Cerebral palsy is most often not diagnosed until well after the first year of life. White matter lesions such as cystic periventricular leukomalacia is a common lesion of prematurity (less than 34 weeks of gestation), often results in spastic diplegia, and is usually not associated with intrapartum asphyxia in the term infant.22 However, focal noncystic white matter injury is increasingly recognized in term newborns with neonatal encephalopathy.23 In term newborns, the gray matter is the most metabolically active and therefore most vulnerable to an acute intrapartum event. Although spastic quadriplegia with a dyskinetic, chorioathetoid component is the most common subtype of CP associated with an acute profound hypoxic intrapartum event, it is not specific to intrapartum hypoxia.24,25
The majority of cases involving neonatal encephalopathy and CP are associated with maternal and antenatal factors such as intrauterine infection, maternal/fetal coagulation problems, antenatal hemorrhage, abnormal presentation, preterm birth, and developmental/chromosomal abnormalities. Plotting out weight, length, and head circumference is a vital component of the initial newborn assessment. The presence of microcephaly at birth can be consistent with an earlier pregnancy insult and usually results in a poor neurological outcome.26,27 The presence of intrauterine growth restriction and status of small for gestational age at birth can be associated with poor neurodevelopmental outcomes.28–30
The placenta can be an excellent source of information to confirm alternate etiologies such as metabolic disorders, adverse growth events, and infections.31 Intraamniotic infection is the most common antecedent to birth depression, low Apgar scores, and neonatal encephalopathy in term newborns.32 The presence of chorioamnionitis and funisitis are significant risk factors for CP in term/near-term newborns.33–36 Fetal inflammatory response syndrome caused by cytokine expression in the fetus after exposure to maternal infection can also result in neonatal encephalopathy, often with negative cultures, cord arterial pH more than 7.0, and Apgar scores more than 3 to 5 at 5 minutes.37 Infection, inflammation, thrombosis, and coagulopathy are recognized as being associated with white matter-mediated damage caused by the elevated fetal cytokines and are ultimately associated with periventricular leukomalacia and encephalopathy. A newborn with neutropenia (absolute neutrophil count less than 2,000) and a band-to-segmented neutrophils ratio of more than 0.2 on a complete blood count more probably than not has clinical sepsis despite negative cultures.38,39 Newborn blood cultures should be obtained any time sepsis is suspected. A genetic work-up may be helpful to direct postnatal testing. Newborn thrombophilias also can be a congenital cause of abnormal neonatal outcome and may present as a hemorrhagic or thrombotic lesion. Many known thrombophilias, such as antithrombin III deficiency, protein C or S deficiency, prothrombin genetic deficiencies, hyperhomocystinemia, and factor V Leiden mutation, can all lead to strokes in the newborn, which can cause neonatal encephalopathy with CP and mental retardation and/or fetal/neonatal death.40 Meconium-stained amniotic fluid is often erroneously associated with intrapartum fetal distress. In reality, 15% of the 4,000,000 annual births in the United States have meconium-stained amniotic fluid.41
Nonspecific criteria collectively suggestive of intrapartum timing include sentinel hypoxic intrapartum event. Cord prolapse, ruptured uterus, maternal shock amniotic fluid embolus, and acute bleeding can result in catastrophic intrapartum asphyxia.
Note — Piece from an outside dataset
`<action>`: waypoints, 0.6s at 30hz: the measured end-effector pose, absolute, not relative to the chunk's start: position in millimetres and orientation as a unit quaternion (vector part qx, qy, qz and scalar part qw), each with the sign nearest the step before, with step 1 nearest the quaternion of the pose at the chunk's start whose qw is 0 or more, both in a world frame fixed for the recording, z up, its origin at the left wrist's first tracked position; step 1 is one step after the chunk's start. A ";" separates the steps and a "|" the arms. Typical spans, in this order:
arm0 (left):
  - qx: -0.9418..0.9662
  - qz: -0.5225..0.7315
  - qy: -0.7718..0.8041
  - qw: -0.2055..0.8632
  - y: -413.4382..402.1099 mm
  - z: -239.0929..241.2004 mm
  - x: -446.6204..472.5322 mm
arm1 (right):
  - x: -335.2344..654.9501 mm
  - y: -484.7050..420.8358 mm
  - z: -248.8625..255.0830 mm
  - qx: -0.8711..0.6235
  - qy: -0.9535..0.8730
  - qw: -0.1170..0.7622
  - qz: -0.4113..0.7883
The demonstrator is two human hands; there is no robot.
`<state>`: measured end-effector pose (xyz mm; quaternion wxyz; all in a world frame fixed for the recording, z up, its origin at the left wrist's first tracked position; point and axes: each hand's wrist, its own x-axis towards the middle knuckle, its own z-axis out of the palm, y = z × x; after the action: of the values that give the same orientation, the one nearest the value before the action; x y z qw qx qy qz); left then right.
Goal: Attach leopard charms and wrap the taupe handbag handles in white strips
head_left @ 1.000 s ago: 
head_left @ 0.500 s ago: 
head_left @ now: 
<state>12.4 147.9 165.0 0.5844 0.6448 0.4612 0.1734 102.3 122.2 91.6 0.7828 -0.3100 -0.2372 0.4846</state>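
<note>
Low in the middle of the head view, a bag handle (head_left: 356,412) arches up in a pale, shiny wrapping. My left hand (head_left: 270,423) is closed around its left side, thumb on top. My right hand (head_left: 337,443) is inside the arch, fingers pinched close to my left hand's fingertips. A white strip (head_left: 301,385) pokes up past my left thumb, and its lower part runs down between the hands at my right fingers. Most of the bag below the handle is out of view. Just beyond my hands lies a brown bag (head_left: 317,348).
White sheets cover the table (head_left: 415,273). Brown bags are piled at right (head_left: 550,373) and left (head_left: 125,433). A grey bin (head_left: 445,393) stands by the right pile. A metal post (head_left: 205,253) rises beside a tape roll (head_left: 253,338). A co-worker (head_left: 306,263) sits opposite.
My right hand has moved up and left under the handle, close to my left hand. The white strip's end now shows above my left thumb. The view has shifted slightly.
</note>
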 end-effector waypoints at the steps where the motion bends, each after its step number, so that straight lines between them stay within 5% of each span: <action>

Vaginal bleeding during labor can signal trauma, such as a ruptured uterus, abruptio placenta/placenta previa, or fetal bleeding from a vasoprevia. When bleeding leads to fetal damage, it is usually associated with a significantly abnormal electronic fetal heart rate tracing such as bradycardia (usually less than100 beats per minute for more than 10 minutes) and/or repetitive late decelerations with absent fetal heart rate variability. Bleeding can also be concealed and such fetal heart rate tracings may be the only suggestion of fetal compromise.
The presence of anemia in the newborn at birth also can point to nonpreventable etiologies such as maternal–fetal transfusion as well as chronic abruption. Unexplained anemia in the newborn should prompt the pediatrician/neonatologist to request a maternal Kleihauer-Betke test. In the newborn, a complete blood count with differential and a platelet count at birth as well as nucleated red blood cell often can be helpful in differentiating the patient with intrapartum asphyxia from other causes of encephalopathy.
The presence of thrombocytopenia (less than 150,000) as well as an elevated hemoglobin (greater than 18 g/dL) and hematocrit (greater than 55%) in the newborn can be consistent with chronic hypoxia in utero.42–44 Serial nucleated red blood cell counts in the first 3 days of life can provide helpful information because an elevated nucleated red blood cell count at birth with delayed clearance (greater than 72 hours) does not support a diagnosis of acute intrapartum asphyxia.45 The proportion of CP associated with intrapartum hypoxia-ischemia is 8% to 14.5%.9,46 Certain preexisting conditions such as perinatal ischemic stroke, neuromuscular disorders, and certain in-born errors of metabolism can present at birth with a clinical picture not unlike intrapartum asphyxia.47 Likewise, elevated lymphocyte counts in the fetus may be predictive of earlier hypoxia that antedates labor.48 Finally, a detailed note by the obstetrician after delivery that summarizes the intrapartum course may be helpful in ruling out asphyxia in labor as the cause of newborn depression.
The National Institute of Child Health in Human Development's Research Planning Workshop on electronic fetal heart rate monitoring offers standardized definitions for such tracings.49 The participants agreed that tracings with a normal fetal heart rate pattern including baseline heart rate within the normal range and normal fetal heart rate variability with the presence of accelerations and absent of decelerations (type I) confers an extremely high likelihood of a normally oxygenated fetus. At the other end of the spectrum, when there is bradycardia or repetitive (greater than 50% of contractions) late or significant variable decelerations, each with absent fetal heart rate variability (type III), there is a substantial risk of impending damaging asphyxia. However, the false-positive rates of these patterns (type III) are very high, and the majority of nonreassuring fetal tracings during labor are associated with normal outcomes. Thus, none of these patterns can be used to predict CP and mental retardation as an outcome ascribed to intrapartum asphyxia. However, if accelerations occur above a normal baseline and variability of any degree is present, then it frequently rules out intrapartum acidosis or asphyxia as a cause of neonatal encephalopathy and CP. An in-depth review of the fetal heart rate tracing is helpful in confirming or refuting asphyxia as the cause of newborn depression.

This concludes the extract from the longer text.